3 – Mali – Adoption de la résolution 2364 du conseil de sécurité des Nations unies renouvelant le mandat de la MINUSMA (29 juin 2017)

La France se félicite de l’adoption, hier, à l’unanimité, de la résolution 2364 du Conseil de sécurité des Nations unies, qui renouvelle le mandat de la mission multidimensionnelle intégrée des Nations unies pour la stabilisation au Mali (MINUSMA).

Cette résolution confirme le mandat robuste que le Conseil de sécurité a confié à la MINUSMA, en soutien du processus de paix.
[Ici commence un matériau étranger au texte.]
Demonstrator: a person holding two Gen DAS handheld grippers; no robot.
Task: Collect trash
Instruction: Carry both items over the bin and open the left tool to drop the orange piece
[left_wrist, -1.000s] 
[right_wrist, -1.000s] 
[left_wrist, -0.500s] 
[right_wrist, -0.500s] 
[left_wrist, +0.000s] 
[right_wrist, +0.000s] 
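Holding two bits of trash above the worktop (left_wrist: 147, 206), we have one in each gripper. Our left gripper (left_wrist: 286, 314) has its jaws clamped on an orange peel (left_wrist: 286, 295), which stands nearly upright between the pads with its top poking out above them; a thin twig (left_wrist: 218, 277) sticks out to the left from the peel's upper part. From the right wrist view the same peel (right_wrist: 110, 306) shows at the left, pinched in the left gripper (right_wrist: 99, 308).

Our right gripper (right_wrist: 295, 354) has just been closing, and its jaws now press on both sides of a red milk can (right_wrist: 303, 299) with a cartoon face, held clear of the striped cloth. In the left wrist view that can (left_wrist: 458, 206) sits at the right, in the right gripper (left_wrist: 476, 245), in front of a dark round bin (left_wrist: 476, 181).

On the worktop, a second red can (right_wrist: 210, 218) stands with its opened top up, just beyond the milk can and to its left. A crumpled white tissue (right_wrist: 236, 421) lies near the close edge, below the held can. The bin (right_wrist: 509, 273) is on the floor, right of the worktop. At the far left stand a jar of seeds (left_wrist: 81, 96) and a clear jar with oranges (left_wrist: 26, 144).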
Elle renforce le soutien des Casques bleus au redéploiement des forces de défense et de sécurité maliennes ainsi que la coopération entre les Casques bleus, la nouvelle Force conjointe du G5-Sahel et les forces françaises.

La France réaffirme son plein soutien à l’action de la MINUSMA en faveur de la paix et de la stabilisation du Mali et appelle tous les acteurs maliens à accélérer la mise en œuvre de l’accord de paix.

[…]

8 – Libye

Q – Pour Paris, le général Haftar fait partie de la solution. De nombreuses sources indépendantes font cependant état du caractère incontrôlable du général et de son ambition de contrôler la Libye. Pensez-vous pouvoir lui imposer la tutelle d’une autorité civile dans le cadre d’une solution politique ?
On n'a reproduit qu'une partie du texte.